# Financial planning software



## PharmD (Dec 21, 2011)

I was wondering if anyone has any experience with software that will help generate a financial plan? In particular I am looking to generate a basic written financial plan. I say basic because I am still under 30 and I think that unexpected life changes mean that at this point a plan from now to the moment I die is impossible to make. I am, however, trying to make sure that I am properly planning for life events such as a wedding and making sure that my savings is sufficient for retirement. I think it is likely that I am significantly over saving at this point and it would be nice to know if I could relax a little bit (without becoming wasteful). I have seen professional software that is around $800, but was wondering if there was something cheaper that might work for my situation?

I understand a computer generated plan will not be as good as one from a good financial planner, but if I can pay $100 versus $3000 that is ok with me.


----------



## marina628 (Dec 14, 2010)

I use quicken 2011 ,it has everything you need there.I have been using it for my retirement planning couple year ,it sets up a monthly contribution to reach your goals .It had debt repayment , budget and even a business set up


----------



## 44545 (Feb 14, 2012)

Try MS Money for free: http://www.microsoft.com/en-us/download/details.aspx?id=20738

The "Lifetime Planner" tool is useful. Maybe it's enough for you.

EDIT - as Steve41 alluded below, MS Money won't have precise tax info. You can only rely on the Lifetime Planner for rough calculations but, if you have some idea what you're doing, it'll give you a good overview.

I just downloaded RRIFmetic to try out and compare to Money's planner.


----------



## steve41 (Apr 18, 2009)

Give RRIFmetic a spin. There is a free 60 day demo period, and it has much more taxation content than MS Money. It is pretty intensive/inclusive, and the learning curve is steepish, but well worth the effort. It is primarily used by the industry, but the personal use version (limited to 5 clients) is only $99.


----------



## PharmD (Dec 21, 2011)

Hi Steve,

Is RRIFmetic just focused on retirement planning or does it have functionality that would help to determine things like how much per month I should be saving for a wedding, or for travel, or for purchasing a new car in 5 years? Does it consider things like insurance coverage as well? These are things that are important at this point in my life. I could figure them out on my own, but if it could be done holistically I would prefer that. Thanks.


----------



## steve41 (Apr 18, 2009)

PharmD said:


> Hi Steve,
> 
> Is RRIFmetic just focused on retirement planning or does it have functionality that would help to determine things like how much per month I should be saving for a wedding, or for travel, or for purchasing a new car in 5 years? Does it consider things like insurance coverage as well? These are things that are important at this point in my life. I could figure them out on my own, but if it could be done holistically I would prefer that. Thanks.
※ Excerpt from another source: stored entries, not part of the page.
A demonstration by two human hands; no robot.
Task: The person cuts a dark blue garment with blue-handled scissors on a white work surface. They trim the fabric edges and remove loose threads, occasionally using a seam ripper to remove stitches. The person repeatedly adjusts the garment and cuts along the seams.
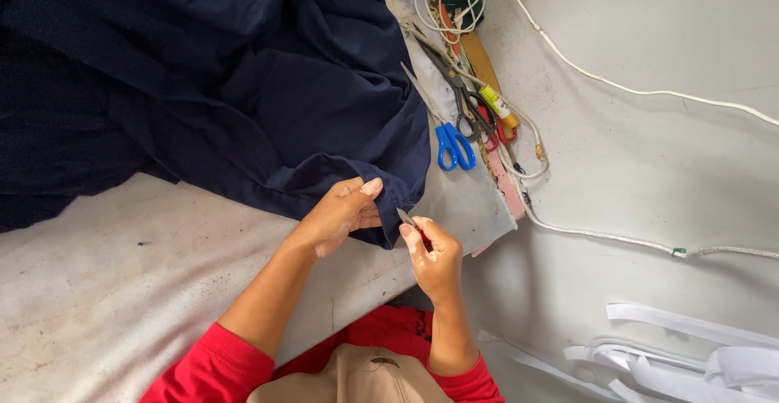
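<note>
The navy garment [243, 86], soft and limp, is pinched at its hem by the left hand [341, 212]; a small thread snipper [408, 219] is gripped in the right hand [434, 257].

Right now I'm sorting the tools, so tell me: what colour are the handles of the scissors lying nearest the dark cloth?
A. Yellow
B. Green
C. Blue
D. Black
C: the scissors beside the navy cloth have bright blue handles.
</note>
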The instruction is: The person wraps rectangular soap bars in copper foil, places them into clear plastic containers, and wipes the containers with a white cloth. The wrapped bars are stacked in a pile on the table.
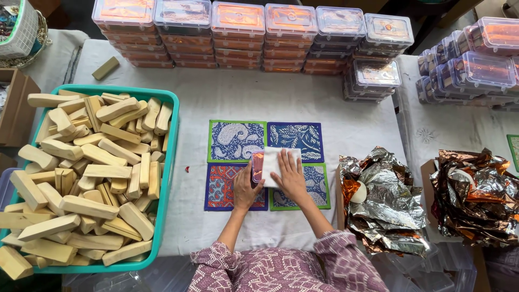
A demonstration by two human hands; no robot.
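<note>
Four patterned cloth squares [295,138] lie in a two-by-two block on the white table. On their middle sits a small object partly wrapped in white paper [268,162], with a shiny copper-coloured side facing left. My right hand [291,178] lies flat on top of the white wrapping. My left hand [246,186] rests beside it on the red and blue square, fingers touching the object's left edge. Both arms wear purple patterned sleeves.
A teal tray [172,130] heaped with several pale wooden blocks fills the left. Stacks of clear lidded plastic boxes [238,32] line the far edge and right. Crumpled silver and copper foil [386,200] lies to the right, with more foil [476,189] beyond.
</note>
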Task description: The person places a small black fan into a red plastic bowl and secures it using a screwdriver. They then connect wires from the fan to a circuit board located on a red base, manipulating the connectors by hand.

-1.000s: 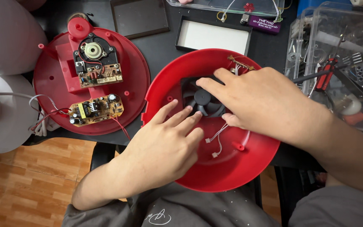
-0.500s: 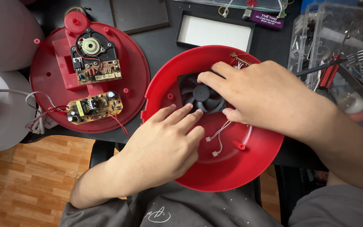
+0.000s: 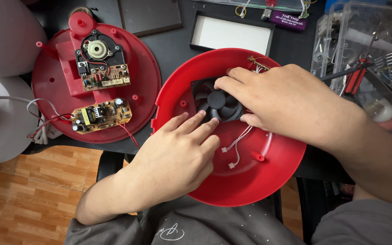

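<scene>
At nine o'clock on the dark desk (image 3: 171,50), well apart from both hands, lies a flat red base plate (image 3: 53,86) carrying a green circuit board with a round buzzer-like part (image 3: 100,61) and, below it, a smaller yellow-green power board (image 3: 100,115) whose red and white leads (image 3: 41,122) trail off its left edge. Moving toward the centre, the left hand (image 3: 171,159) rests inside a round red housing shell (image 3: 232,186); its fingers (image 3: 196,124) are spread and flat, gripping nothing, their tips touching the lower left edge of a small black fan (image 3: 216,100) seated at about eleven o'clock in the shell. Just right of it, the right hand (image 3: 291,100) covers the fan's right half, thumb and forefinger curled over the frame as if pinching it, though how firmly cannot be told. Thin white wires with small plugs (image 3: 232,152) lie loose on the shell floor below the fan, and a red post (image 3: 259,157) stands near them. At two to three o'clock sits a clear plastic organiser (image 3: 368,27) with red-handled pliers (image 3: 355,75). Judging from this, a careless pull on the fan could strain or snap the thin leads, or crack a blade under fingertip pressure; the shell overhangs the desk edge and could tip.
</scene>
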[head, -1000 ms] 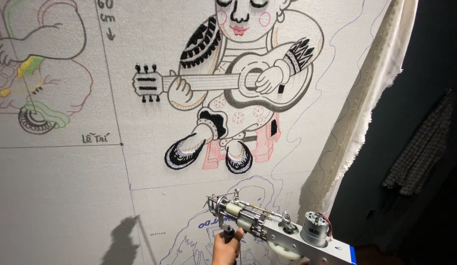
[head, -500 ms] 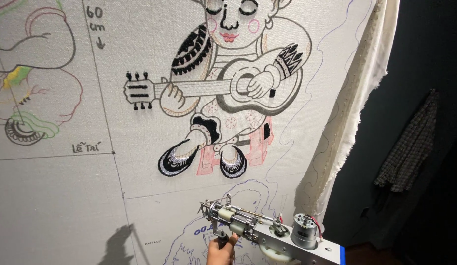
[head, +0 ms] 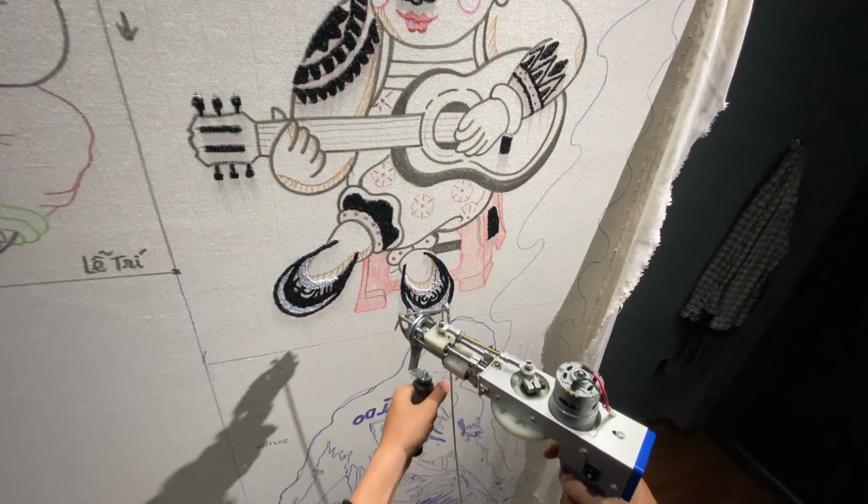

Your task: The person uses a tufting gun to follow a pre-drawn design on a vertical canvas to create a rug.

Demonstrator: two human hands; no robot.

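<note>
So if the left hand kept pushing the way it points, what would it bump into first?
Probably the white cloth with drawings. The left hand grips the tufting gun's front handle, aimed at it; the exact gap is unclear.

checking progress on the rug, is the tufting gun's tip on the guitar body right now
No: the tufting gun, held by the left hand and right hand, has its tip below the figure's shoes, well under the guitar.
</note>
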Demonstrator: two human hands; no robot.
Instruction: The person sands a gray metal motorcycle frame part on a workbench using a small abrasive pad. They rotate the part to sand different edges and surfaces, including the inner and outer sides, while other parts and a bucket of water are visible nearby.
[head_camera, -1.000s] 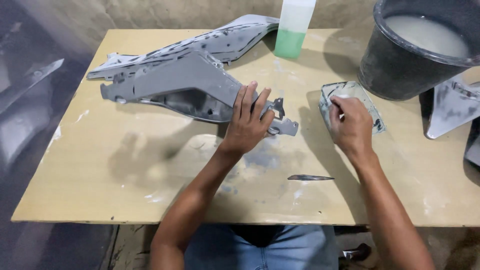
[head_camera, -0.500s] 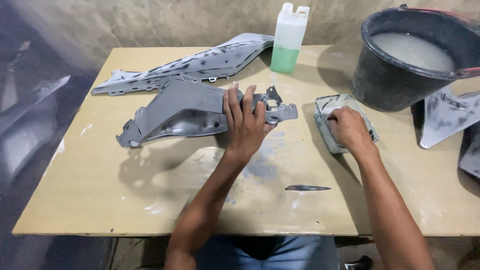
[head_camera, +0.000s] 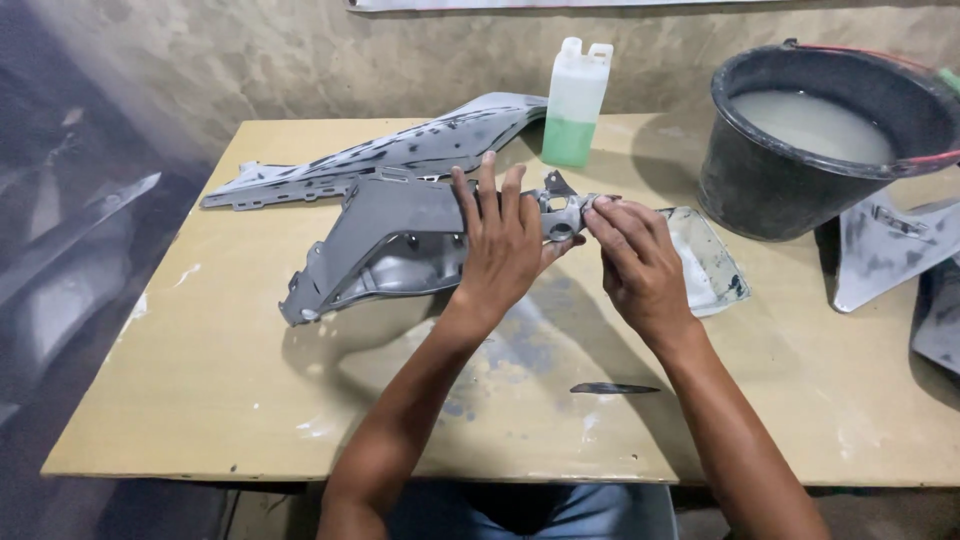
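Observation:
A grey primed plastic fairing panel (head_camera: 385, 245) is held tilted above the wooden table (head_camera: 200, 400). My left hand (head_camera: 500, 245) grips it from behind near its right end, fingers spread over the top edge. My right hand (head_camera: 635, 265) pinches the panel's small bracket tip (head_camera: 563, 212), with a bit of pale sanding material under the fingertips. A wet grey sheet in a shallow tray (head_camera: 710, 265) lies just right of my right hand.
A second long grey panel (head_camera: 380, 155) lies at the table's back. A white jug with green liquid (head_camera: 575, 105) stands behind it. A black bucket of cloudy water (head_camera: 810, 140) sits at the right. More grey parts (head_camera: 890, 250) lie beside it. A dark sliver (head_camera: 612, 388) lies near the front.
My left hand has lifted the panel off the table and tilted it. My right hand left the tray and moved left onto the panel's tip.

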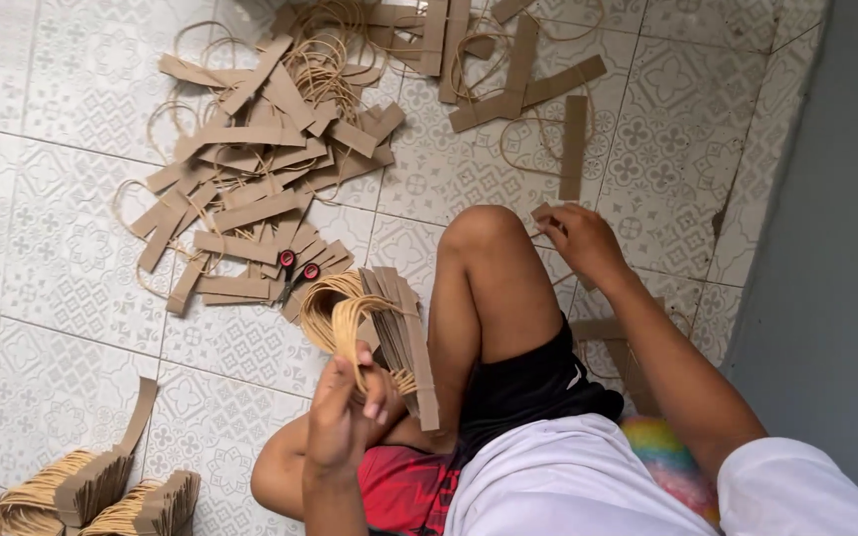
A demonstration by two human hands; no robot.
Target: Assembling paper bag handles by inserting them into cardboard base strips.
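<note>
No packages, labels, signs or screens are showing anywhere in this view (only loose brown card strips and cord loops are lying about the tiled floor, none of them wrapped, boxed or tagged). Nothing printed or lit is facing the camera.

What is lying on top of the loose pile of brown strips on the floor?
Red-handled scissors lie on the near edge of the strip pile, with twine loops tangled over it. Covered strips and the tile beneath are hidden.
</note>
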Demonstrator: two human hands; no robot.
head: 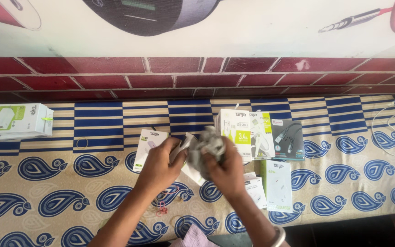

Yes it does all that. By inclusive, I mean it includes loans, real estate, insurance, cpp/oas/gis, salary contouring, lifestyle (aftertax income) contouring such as a new car every 5 years, future changes in lifestyle over time... etc. Most importantly, it is 'needs-driven'..... you specify what your net income needs are, and it tells you how you should schedule savings into and out of your RRSP, Non-reg capital pools. One of my biggest users is a large Canadian lifeco.


----------



## gtprince (Jun 14, 2012)

Is it possible to pirate the software?


----------



## MoneyGal (Apr 24, 2009)

What, 60 free days isn't enough?!


----------



## PharmD (Dec 21, 2011)

I just got RRIFmetic this morning and still figuring out how it works, but I think that it is extremely good value especially considering both my girlfriend and myself can use it. If you think of how much you would pay a financial planner for something like this it's an amazing bargain, although you have to do more work yourself. I'm with MoneyGal on this one.


----------



## Four Pillars (Apr 5, 2009)

gtprince said:


> Is it possible to pirate the software?


Yes, but you have to ask Steve41 for the instructions.


----------



## gtprince (Jun 14, 2012)

Probably just need to mount a virtual drive


----------